I'm glad I can't go back to where I came from
I'm glad those days are gone, gone for good
But if I could take spirits from my past and bring' 'em here
You know I would, you know I would

It’s good to know this about myself. To paraphrase The Hours (film version): to look at yourself in the face, to know yourself for who you are, to love yourself for who you are, and then, to put it away. Knowing that the style of writing I’ve had before is not working, maybe there is some other type of writing that works for me. Or another way of writing that works for me. My past experiences are not failures, just merely steps towards finding the best way for me to write.  

That is all I can achieve, building, stride by stride, reimagining failure into learning experiences. Improving can only occur when you reflect, pivot, evolve, and from there renewal occurs. It is never revolution. Always evolution.

So the next iteration of whatever writing I do, is informed by my past experiences. Right now, I want my writing to reflect me as a person, as a lawyer, as a gay person, as a ESL Vietnamese refugee. As a greenie. As a lapsed social justice warrior.

Nobody speaks to God these days
Nobody speaks to God these days
I'd like to think he's looking down and laughing at our ways
Nobody speaks to God these days

God, religion, ethics. From my perspective as a lawyer, they are all about one thing. Intention. Religion and ethics are frameworks in which we lead intentional lives, whatever those higher intentions may be. I think my intentions in life are reflected above. It’s nice to have a firm intention, but I acknowledge that it is also strained and flexible.

I think I still have the same underlying intention for this blog.
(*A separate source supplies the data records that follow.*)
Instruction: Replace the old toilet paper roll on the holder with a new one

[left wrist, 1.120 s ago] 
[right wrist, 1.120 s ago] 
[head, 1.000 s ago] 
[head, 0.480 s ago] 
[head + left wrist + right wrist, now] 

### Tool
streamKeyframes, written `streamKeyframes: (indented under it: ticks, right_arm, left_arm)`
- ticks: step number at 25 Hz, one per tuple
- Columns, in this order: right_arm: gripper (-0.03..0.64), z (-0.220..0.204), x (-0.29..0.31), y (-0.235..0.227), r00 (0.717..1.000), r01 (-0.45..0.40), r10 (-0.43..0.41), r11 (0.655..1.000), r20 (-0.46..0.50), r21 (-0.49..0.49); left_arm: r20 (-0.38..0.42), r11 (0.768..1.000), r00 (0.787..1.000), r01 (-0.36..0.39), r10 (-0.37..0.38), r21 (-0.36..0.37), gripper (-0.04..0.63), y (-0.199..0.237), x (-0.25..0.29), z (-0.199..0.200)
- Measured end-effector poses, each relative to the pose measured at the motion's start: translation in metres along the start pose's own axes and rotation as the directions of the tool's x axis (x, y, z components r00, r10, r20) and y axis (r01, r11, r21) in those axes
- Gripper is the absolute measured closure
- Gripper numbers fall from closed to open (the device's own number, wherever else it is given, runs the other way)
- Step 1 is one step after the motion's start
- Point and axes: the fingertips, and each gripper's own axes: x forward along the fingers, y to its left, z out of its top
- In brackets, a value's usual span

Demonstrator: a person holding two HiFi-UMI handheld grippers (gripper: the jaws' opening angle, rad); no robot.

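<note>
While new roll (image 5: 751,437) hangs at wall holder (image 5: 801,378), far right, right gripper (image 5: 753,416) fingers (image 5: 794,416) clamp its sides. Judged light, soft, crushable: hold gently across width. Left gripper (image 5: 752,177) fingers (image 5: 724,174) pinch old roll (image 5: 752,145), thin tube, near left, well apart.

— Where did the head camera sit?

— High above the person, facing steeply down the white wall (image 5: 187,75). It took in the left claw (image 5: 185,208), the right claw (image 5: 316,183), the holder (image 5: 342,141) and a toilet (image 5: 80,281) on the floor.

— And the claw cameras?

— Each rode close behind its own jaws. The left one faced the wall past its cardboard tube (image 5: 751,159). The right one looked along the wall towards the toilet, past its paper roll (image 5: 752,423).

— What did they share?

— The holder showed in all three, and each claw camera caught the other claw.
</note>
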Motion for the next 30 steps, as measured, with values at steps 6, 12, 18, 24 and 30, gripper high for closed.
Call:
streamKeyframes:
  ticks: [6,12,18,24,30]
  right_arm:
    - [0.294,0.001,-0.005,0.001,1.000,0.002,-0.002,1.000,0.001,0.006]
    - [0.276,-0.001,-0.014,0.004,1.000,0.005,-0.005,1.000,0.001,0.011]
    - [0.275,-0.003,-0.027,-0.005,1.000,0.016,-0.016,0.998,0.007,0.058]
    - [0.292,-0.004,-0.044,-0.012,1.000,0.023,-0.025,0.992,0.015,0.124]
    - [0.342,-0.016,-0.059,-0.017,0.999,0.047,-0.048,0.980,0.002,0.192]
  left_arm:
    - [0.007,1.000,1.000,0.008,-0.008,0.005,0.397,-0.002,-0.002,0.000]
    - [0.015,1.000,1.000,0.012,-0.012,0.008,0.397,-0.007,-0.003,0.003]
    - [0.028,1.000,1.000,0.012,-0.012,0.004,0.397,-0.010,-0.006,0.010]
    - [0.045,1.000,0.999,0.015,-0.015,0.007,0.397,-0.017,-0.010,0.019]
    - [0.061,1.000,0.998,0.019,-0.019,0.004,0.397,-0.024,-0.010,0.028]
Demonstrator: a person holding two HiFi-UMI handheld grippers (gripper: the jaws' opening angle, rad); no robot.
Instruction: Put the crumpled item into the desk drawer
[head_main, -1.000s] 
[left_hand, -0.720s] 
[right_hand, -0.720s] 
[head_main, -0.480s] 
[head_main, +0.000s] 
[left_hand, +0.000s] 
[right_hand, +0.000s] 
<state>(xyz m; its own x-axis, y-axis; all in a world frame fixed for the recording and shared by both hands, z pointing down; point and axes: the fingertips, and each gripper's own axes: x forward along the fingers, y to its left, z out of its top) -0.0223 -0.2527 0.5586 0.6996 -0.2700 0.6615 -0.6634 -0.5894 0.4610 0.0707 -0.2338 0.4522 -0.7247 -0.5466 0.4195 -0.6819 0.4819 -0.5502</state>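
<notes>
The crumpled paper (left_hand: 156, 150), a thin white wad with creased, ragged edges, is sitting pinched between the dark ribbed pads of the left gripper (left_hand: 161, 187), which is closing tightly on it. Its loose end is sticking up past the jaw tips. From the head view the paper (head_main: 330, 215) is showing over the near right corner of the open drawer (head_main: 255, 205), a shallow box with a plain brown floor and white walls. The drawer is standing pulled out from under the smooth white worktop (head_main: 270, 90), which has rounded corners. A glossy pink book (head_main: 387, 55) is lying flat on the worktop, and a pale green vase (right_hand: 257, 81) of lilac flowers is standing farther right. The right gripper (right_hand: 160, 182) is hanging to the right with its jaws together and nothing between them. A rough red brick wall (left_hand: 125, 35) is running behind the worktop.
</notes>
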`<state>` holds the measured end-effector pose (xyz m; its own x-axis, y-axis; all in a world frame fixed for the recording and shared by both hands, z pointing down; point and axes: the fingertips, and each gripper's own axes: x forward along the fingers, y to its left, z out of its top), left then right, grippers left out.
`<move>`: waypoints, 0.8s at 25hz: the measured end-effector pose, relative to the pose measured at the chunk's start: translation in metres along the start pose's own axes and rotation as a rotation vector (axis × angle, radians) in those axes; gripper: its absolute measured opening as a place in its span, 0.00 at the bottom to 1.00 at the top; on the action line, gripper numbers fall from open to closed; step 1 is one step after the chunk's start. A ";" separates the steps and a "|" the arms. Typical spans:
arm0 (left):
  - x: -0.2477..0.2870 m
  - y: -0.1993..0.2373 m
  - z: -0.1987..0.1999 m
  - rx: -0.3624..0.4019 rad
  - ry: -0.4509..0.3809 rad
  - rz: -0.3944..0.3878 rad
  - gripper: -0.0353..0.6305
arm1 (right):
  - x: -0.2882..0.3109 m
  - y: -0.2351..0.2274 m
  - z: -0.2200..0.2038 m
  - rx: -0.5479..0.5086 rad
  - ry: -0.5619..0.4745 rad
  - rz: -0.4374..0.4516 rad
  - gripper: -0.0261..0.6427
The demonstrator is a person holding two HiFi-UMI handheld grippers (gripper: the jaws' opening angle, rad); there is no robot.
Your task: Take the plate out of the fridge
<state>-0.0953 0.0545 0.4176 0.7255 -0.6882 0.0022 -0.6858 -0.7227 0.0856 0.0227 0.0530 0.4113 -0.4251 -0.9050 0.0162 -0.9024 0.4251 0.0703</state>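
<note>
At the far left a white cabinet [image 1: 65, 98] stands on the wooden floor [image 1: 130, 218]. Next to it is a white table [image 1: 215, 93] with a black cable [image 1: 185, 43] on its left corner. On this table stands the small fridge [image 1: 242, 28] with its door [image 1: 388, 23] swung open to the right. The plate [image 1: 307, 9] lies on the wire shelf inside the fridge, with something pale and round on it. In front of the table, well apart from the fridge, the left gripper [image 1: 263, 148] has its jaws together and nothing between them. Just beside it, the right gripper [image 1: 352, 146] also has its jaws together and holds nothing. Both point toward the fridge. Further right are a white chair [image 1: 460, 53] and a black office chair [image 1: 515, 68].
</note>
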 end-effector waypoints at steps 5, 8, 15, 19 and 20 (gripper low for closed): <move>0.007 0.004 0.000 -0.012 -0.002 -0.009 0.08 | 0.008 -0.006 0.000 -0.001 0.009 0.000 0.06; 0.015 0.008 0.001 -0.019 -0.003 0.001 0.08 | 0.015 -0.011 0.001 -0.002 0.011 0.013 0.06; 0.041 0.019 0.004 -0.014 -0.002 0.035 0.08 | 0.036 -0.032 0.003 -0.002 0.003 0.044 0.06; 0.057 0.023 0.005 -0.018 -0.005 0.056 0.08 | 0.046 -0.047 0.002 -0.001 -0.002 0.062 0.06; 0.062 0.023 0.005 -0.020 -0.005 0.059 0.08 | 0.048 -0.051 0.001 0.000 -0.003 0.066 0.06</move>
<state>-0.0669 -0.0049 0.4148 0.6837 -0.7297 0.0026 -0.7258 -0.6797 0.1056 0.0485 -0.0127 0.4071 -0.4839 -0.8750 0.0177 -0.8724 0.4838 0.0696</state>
An intention to reflect on my life, and to lead an intention, ethical, sustainable, contributory life. I recently finished watching The Good Place, and the first season’s exploration of ethics and morality really struck a chord with me. The first season was a metaphysical and philosophical evaluation of Eleanor’s life. It is a modern comedy that is a modern rubric to reexamine what is the internal needle that is our moral compass. It’s an intense process, but rewarding. It’s why I found the first season so great, but also why I thought the later seasons suffer, because those seasons stray from this intention, becoming more like a typical comedy, and less about exploration of ethics.

Maybe it's time to let the old ways die
Oh, maybe it's time to let the old ways die

The lyrics quotes in this blog come from the song ‘Maybe It’s Time’ from ‘A Star is Born’. One of the things that film is about is perspective. A star is born, a star dies. It’s the same 12 notes of the octave over and over again. Things change, and old ways die. If you’re stuck in your old ways, perhaps you will die with them too.

I tried to write this blog in ways that don’t seem to gel well with how I operate. I tried a schedule, I tried to marry film with personal reflection. I tried to reach for the sun, but never lifted off in the first place. Maybe this time, I’ll try to have film related writings reverting to my old blog Lam Chop Chop, and it will reflect social justice minded, in-depth explorations. This blog will remain a personal reflection blog, with longer essays, on a topic about me that is of interest. I’ll have no schedule, just trying to write for at least a 2 hour block in my life. I think one of my defining characteristics, and that of the blogs, will be my self-reflection and introversion. It’s a real cornerstone of how I live, experience and write.